Il primo: l’intelligenza e l’onestà dello studente, unita alla sua disponibilità a comprendere il significato delle azioni che compie.
Il secondo: l’ignoranza in cui è stato lasciato rispetto a quegli insegnamenti religiosi che possono aiutarlo a orientare la sua condotta. Insegnamenti che non hanno lo scopo di indottrinare chi li ascolta, ma, appunto, di fornire criteri per discernere ciò che è giusto o sbagliato compiere... quando uno si interroga.

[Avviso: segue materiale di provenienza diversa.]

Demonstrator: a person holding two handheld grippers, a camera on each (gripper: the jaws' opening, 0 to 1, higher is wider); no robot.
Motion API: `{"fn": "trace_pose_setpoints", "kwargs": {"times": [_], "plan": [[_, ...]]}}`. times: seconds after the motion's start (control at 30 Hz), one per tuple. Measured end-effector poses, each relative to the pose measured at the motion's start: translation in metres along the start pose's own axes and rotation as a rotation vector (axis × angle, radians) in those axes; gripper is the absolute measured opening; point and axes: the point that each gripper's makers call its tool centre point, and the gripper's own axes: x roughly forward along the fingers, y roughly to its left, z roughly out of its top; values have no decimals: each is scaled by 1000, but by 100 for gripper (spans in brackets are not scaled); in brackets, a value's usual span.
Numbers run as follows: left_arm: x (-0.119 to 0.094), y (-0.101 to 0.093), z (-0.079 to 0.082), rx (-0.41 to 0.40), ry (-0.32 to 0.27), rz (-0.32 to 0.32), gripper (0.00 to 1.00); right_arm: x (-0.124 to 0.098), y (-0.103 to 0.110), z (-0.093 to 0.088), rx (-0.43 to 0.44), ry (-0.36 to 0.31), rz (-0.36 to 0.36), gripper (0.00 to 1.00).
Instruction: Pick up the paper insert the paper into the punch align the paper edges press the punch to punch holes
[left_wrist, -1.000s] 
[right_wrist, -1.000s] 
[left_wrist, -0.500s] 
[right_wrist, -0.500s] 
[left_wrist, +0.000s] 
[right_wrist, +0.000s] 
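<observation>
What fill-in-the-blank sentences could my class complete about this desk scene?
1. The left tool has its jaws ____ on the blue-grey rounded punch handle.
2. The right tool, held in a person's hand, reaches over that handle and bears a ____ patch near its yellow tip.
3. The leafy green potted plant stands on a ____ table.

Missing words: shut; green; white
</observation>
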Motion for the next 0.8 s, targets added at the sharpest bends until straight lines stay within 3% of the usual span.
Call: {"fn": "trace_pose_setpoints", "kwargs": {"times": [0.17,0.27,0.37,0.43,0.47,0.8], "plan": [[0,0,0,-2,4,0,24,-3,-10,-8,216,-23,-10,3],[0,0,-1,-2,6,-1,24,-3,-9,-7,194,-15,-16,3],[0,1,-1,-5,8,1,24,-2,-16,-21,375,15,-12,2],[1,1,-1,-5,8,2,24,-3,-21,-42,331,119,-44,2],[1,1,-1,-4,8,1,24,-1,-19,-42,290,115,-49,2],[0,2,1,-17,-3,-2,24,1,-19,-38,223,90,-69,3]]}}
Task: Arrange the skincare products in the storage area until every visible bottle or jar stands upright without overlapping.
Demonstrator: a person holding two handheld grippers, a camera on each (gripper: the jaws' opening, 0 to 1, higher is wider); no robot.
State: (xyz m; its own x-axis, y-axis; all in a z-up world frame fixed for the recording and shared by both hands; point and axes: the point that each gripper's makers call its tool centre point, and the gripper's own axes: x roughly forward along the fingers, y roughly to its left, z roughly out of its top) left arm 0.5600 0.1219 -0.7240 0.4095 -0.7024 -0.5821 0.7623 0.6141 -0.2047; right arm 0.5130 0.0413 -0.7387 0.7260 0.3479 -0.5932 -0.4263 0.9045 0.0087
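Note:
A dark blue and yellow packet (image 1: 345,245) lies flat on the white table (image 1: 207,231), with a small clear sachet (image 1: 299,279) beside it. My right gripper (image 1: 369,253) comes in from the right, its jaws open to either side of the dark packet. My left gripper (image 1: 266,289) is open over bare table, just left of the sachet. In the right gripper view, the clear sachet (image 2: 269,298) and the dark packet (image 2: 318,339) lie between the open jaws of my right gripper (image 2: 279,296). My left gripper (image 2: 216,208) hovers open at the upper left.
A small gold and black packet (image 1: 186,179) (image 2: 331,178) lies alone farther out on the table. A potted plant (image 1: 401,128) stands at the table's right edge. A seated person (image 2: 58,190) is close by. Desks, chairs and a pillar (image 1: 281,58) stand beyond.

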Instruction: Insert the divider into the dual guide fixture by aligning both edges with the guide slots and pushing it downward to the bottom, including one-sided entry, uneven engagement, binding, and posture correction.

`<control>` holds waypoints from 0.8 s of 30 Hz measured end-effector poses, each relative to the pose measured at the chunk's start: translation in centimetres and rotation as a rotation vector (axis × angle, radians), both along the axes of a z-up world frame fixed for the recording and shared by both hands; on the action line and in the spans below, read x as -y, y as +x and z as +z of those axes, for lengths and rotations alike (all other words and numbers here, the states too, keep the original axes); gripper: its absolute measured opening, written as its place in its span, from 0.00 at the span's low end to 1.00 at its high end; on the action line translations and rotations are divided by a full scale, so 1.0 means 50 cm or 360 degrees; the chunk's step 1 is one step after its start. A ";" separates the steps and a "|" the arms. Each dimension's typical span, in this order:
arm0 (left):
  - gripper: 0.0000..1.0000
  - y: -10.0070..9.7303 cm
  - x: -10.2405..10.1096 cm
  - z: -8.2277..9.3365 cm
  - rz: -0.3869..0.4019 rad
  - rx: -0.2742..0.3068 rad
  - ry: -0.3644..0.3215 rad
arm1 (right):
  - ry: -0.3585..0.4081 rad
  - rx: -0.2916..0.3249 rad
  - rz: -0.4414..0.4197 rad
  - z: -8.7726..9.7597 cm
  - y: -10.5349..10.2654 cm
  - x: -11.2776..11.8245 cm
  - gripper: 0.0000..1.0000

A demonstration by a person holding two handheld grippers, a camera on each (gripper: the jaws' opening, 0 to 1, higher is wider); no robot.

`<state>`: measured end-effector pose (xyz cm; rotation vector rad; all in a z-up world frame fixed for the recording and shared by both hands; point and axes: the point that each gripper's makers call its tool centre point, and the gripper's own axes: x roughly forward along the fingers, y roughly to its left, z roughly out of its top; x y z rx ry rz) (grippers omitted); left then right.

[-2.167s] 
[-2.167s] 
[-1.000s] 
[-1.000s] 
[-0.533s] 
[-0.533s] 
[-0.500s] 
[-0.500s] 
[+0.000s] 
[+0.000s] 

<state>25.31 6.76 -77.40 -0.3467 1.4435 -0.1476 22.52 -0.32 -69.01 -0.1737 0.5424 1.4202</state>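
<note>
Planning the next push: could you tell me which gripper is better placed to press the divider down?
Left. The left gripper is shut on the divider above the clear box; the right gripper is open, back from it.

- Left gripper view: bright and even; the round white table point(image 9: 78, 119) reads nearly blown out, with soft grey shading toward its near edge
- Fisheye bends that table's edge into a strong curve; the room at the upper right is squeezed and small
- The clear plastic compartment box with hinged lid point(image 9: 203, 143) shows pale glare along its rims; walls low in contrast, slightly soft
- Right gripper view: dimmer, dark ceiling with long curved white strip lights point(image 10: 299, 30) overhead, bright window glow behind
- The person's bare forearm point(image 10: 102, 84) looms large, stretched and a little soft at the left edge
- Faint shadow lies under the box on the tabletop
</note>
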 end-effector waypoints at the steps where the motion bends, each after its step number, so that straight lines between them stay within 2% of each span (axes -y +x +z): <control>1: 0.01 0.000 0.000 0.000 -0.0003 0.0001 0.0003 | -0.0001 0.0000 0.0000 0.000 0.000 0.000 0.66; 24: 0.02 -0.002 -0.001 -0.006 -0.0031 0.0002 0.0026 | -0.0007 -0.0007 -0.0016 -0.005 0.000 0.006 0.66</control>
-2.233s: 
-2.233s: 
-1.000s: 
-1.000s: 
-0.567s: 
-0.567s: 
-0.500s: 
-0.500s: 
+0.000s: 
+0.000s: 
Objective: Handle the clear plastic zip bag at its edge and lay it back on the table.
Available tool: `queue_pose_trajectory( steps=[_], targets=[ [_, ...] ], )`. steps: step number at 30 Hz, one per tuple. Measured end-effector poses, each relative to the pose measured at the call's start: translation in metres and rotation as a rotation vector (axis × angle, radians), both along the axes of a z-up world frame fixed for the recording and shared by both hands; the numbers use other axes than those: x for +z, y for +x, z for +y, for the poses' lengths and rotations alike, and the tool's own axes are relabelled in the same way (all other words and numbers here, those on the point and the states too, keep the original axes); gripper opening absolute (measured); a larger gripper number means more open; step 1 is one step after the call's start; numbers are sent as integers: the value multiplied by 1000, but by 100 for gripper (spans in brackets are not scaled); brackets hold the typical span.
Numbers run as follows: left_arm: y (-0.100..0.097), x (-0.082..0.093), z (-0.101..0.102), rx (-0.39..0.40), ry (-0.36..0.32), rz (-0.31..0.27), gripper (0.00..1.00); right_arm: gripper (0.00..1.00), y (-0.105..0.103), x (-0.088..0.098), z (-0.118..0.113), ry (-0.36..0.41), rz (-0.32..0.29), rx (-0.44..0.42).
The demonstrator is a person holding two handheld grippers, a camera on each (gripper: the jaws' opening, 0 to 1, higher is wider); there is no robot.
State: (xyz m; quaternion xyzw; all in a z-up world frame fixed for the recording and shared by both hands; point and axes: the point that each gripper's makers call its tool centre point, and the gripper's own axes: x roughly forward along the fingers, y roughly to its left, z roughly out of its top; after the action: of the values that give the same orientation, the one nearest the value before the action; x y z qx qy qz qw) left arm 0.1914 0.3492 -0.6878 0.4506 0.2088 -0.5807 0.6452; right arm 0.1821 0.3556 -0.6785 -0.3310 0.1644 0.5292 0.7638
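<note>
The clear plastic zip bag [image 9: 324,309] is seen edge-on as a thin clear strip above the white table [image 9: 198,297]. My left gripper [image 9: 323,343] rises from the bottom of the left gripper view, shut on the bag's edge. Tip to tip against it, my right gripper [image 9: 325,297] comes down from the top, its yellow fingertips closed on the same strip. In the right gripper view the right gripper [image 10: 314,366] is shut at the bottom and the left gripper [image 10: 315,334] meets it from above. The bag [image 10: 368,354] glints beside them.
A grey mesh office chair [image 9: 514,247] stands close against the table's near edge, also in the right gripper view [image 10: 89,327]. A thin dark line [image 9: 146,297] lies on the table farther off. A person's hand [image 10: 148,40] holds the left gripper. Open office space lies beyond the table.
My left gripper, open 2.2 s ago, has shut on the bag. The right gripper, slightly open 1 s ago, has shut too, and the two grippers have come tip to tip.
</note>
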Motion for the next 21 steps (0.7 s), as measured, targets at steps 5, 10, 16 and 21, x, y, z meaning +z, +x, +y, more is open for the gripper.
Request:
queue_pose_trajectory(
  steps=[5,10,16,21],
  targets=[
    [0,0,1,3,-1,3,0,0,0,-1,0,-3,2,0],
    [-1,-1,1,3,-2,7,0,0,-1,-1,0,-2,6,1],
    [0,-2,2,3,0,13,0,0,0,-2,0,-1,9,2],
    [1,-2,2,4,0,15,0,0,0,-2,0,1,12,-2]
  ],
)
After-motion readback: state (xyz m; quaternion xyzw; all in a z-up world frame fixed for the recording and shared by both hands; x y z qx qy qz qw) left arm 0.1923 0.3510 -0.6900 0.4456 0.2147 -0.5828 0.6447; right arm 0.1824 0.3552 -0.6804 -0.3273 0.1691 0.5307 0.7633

Su questo il nostro mondo attuale mi pare proprio (a-)variato.
Al posto di insegnare a giudicare le azioni malvagie, condanna velocemente chi le compie. Anzi: condanna i modi di pensare più che i modi di agire. Al posto di offrire vie per eliminare gli errori della vita etica e spirituale, pensa che nessuno ne abbia bisogno: o perché si presume che noi uomini siamo santi, belli e buoni di diritto; o perché si immagina che Dio perdoni tutti di default, senza bisogno di vero pentimento.  

In questo panorama, molti preti stessi paiono intimoriti ad annunciare ciò che è di loro competenza.
Posso comprendere che un prete potrebbe trovarsi in un certo imbarazzo oggi ad insegnare “la dottrina” in cui crede. Viviamo in un mondo sospettoso verso le dottrine, soprattutto religiose.
Ciò nonostante, per insegnare, servono discipline, dottrine da comunicare.

Dov’è dunque l’entusiasmo, la delicatezza e la fermezza di parola tipica di chi annuncia una buona notizia per ogni uomo?
Dov’è il coraggio di chi annuncia ciò in cui crede, noncurante di quante persone lo ascoltano?
So che potrà sembrare strano, ma addirittura un pensatore non religioso come J. Habermas sostiene che la nostra società laica ha ancora bisogno delle riserve di senso che il Cristianesimo porta con sé ed annuncia.

Il cuore dell’uomo avrà sempre bisogno dei buoni insegnamenti che si originano dal Vangelo.
Non fa nulla che siano pochi ad annunciarli. Ma se nemmeno i preti più lo fanno, potremmo presto essere tutti rovinati, che si creda in Cristo, oppure no.